Development of microsatellite markers

Genomic DNAs were purified from testes (wet weight of ~ 20 mg) of 40 representative mature males with kits (QIAGEN Genomic-tip 20/G and TAKARA NucleoSpin Tissue) according to manufacture protocols, verified their degradation levels with 0.8% agarose gel electrophoresis followed by visualization with ethidium bromide, and quantified their yield and quality with a micro-volume spectrophotometer (NanoDrop One, Thermo Fisher Scientific) and stored at − 80 °C. Short-read whole genome sequencing (150 bp paired-end, Novaseq6000/PE150, Novogene) was carried out, which yielded a total of 24,841,624 clean reads that were thereafter merged with PEAR (https://cme.h-its.org/exelixis/web/software/pear/doc.html), resulting in 7,218,056 overlapped paired-end reads. The clean reads were registered in the DNA Data Bank of Japan (DDBJ) Sequence Read Archive under accession number: DRR629084 (Run), PRJDB19839 (BioProject) SAMD00855392 (BioSample) and DRX609412 (Experiment). Next, the sequence data were uploaded to Galaxy to search for short tandem repeat (STR) with a MISA + Primer 3 pipeline, which detected a total of 162,375 STRs. For an initial PCR test, 33 SSRs were selected at random and non-labelled primers synthesized. PCR was carried out using DNA polymerases (KAPA2G Robust HotStart ReadyMix and Platinum™ Direct PCR Universal Master Mix) and a thermal cycler (MiniAmp, Thermo Fisher Scientific) at optimized conditions: 20 ng of genomic DNA, 0.2 µM paired primers and PCR reaction consisting of an initial denaturing step of 94 °C for 2 min, then 40 cycles of 94 °C for 15 s, 56 °C for 15 s and 68 °C for 20 s followed by a final extension of 68 °C for 5 min. Amplicons with genomic DNAs from 10 males were subjected to run on 8% mini-slab polyacrylamide gel electrophoresis to verify apparent variability in size. Thereafter, four primer sets were selected to proceed fragment length analysis. Fluorescence (Hex, Fam, Cy3 and Ros)-tagged universal primers and target sequence-specific forward primers with tail sequences were used according to Blacket et al (Blacket et al., 2012). Fragment length analysis (ABI PRISM 3130xl Genetic Analyzer) was performed with GeneScan™ 600 LIZ dye Size Standard (Thermo Fisher Scientific). Subsequently, the four selected microsatellite loci were fully characterized by open-source tools, OSIRIS (National Institutes of Health) and GenAlEx v.6.5.1. Information and characterization of newly developed SSR markers are avairable in Extended Data.

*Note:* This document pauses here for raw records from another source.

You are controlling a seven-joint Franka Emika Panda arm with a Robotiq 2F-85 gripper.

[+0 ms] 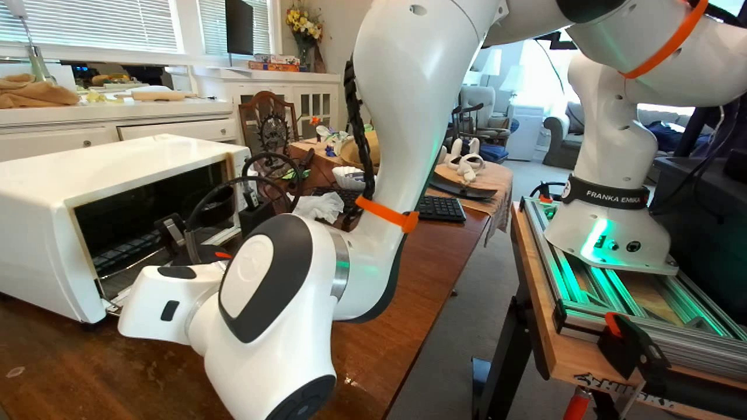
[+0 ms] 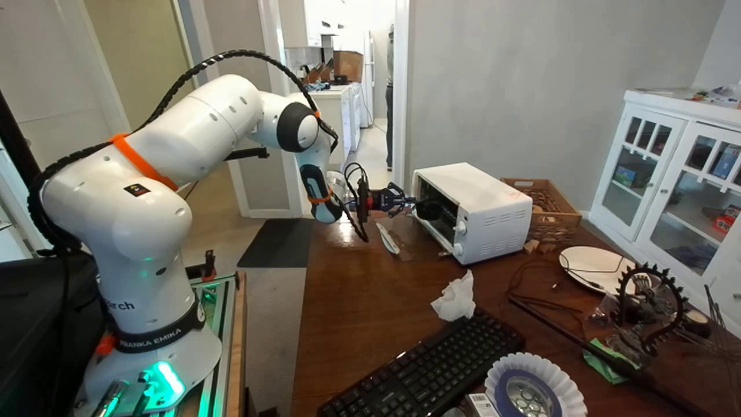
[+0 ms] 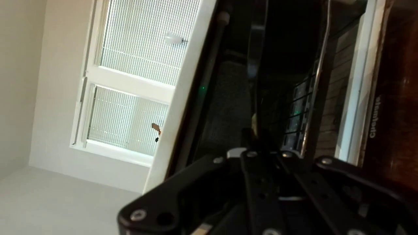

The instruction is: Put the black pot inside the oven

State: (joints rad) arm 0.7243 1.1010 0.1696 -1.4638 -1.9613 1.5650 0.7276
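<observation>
The white oven [image 2: 492,214] stands on the wooden table with its front open and its interior dark. It also shows in an exterior view [image 1: 117,169] and in the wrist view, where its white rim [image 3: 176,94] frames the wire rack [image 3: 298,107]. The black pot [image 2: 428,209] is at the oven's opening, seemingly partly inside. In the wrist view its dark handle [image 3: 256,62] runs forward from the jaws; the pot's body blends into the dark interior. My gripper [image 2: 410,202] is just outside the opening, its jaws [image 3: 256,137] shut on the handle. Another exterior view hides the jaws behind the arm.
A wicker basket [image 2: 538,217] stands behind the oven. A thin pale object [image 2: 388,238] lies before the oven. A crumpled tissue [image 2: 455,297], a black keyboard [image 2: 428,370], a white plate [image 2: 590,266] and loose cables lie on the table.
</observation>
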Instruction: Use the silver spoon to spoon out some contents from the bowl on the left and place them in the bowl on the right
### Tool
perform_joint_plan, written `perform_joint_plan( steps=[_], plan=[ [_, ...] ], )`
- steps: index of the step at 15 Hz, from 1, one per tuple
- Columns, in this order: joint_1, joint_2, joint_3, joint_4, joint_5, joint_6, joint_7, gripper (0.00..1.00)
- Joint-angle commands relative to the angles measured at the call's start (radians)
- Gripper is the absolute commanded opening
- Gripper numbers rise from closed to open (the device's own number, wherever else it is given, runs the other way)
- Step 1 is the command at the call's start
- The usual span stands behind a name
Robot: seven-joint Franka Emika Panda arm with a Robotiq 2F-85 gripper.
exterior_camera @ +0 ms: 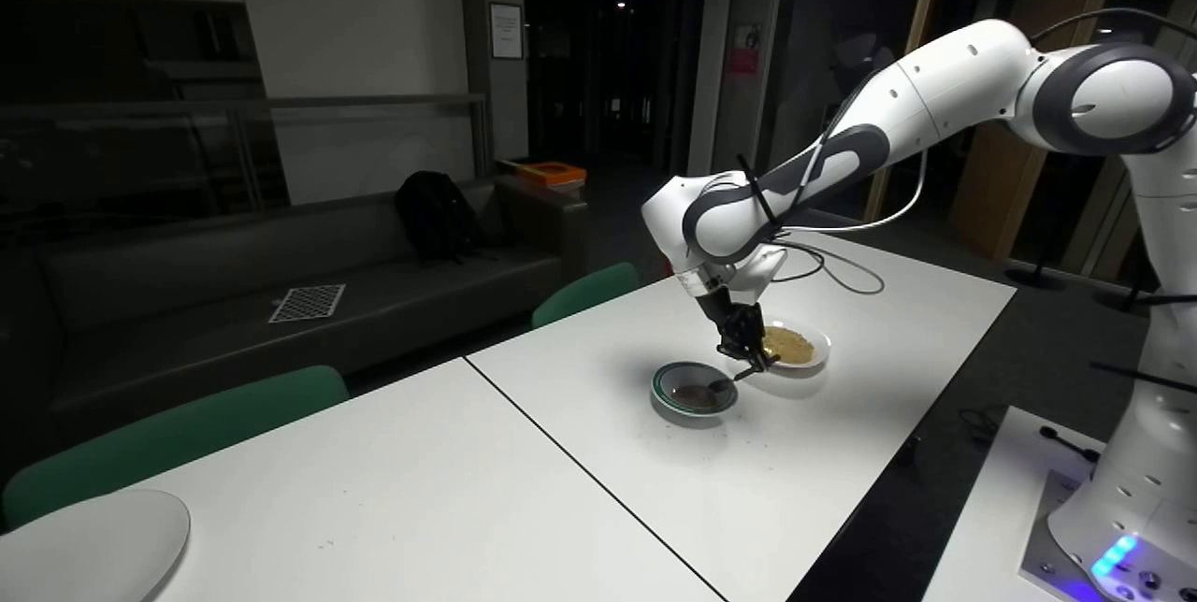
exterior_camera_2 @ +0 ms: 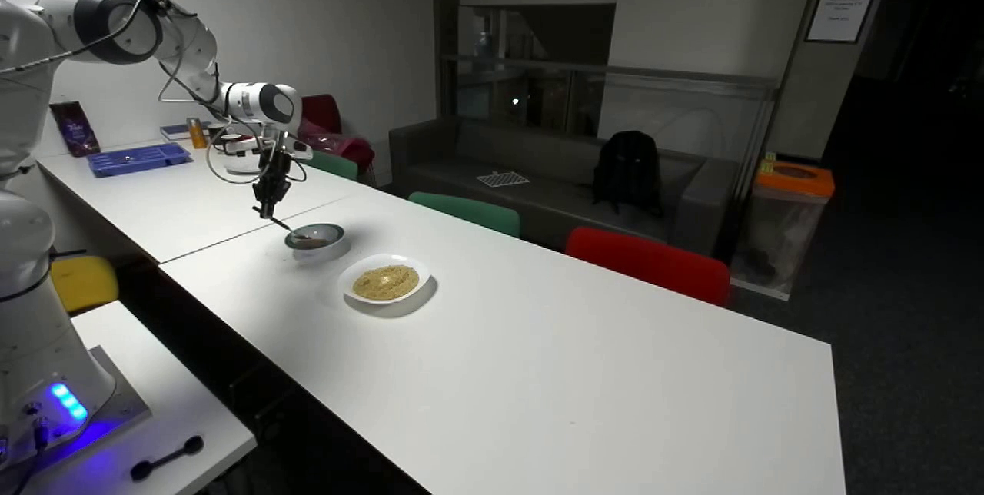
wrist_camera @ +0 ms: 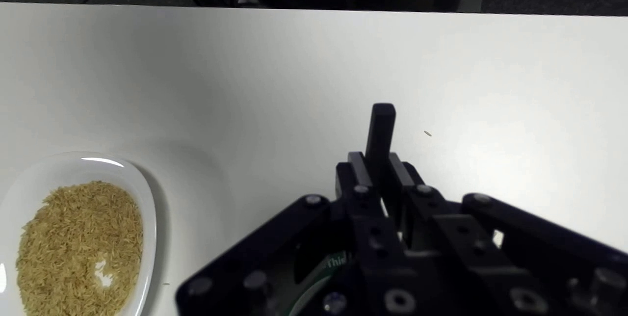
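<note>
A green-rimmed bowl (exterior_camera: 685, 372) with brownish contents stands on the white table; it also shows in an exterior view (exterior_camera_2: 327, 229). A white oval bowl (exterior_camera: 820, 345) of rice stands beside it, also seen in an exterior view (exterior_camera_2: 424, 272) and at the left of the wrist view (wrist_camera: 149, 237). My gripper (wrist_camera: 379, 171) is shut on the handle of a dark-looking spoon (wrist_camera: 380, 132). The gripper (exterior_camera_2: 267, 212) is above and beside the green-rimmed bowl. The spoon (exterior_camera_2: 281, 224) slants down with its head inside that bowl. In the wrist view my gripper hides most of that bowl and the spoon head.
Rice (wrist_camera: 81, 252) covers the white bowl's floor, with a small bare spot. A few loose grains lie on the table. A blue tray (exterior_camera_2: 138, 160), a dark purple bag (exterior_camera_2: 74, 128) and an orange bottle (exterior_camera_2: 197, 133) stand farther along the table. Chairs line the table's far side.
</note>
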Motion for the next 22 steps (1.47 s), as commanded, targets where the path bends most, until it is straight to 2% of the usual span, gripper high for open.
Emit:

Genotyping of sperm sacs by fragment length analysis

Dissection of sperm sacs (spermatangia) from three females were carried out as previously reported (Azad et al., 2024). Briefly, under a stereomicroscope, the female tissues that contain attached sperm sacs were dissected out and fixed in 70% ethanol for 1 h, thereafter every single spermatangium removed with fine forceps from the tissue was placed carefully into the bottom of each well of the 96-well plate. To each well, 10 µl of lysis buffer containing 0.1 mg/ml Proteinase-K (Direct PCR Master mix kit, Thermo Fisher Scientific) was added, followed by a 30-min incubation at 52 °C and heat (95 °C) inactivation for 1 min. PCR and fragment length analysis were performed as described above.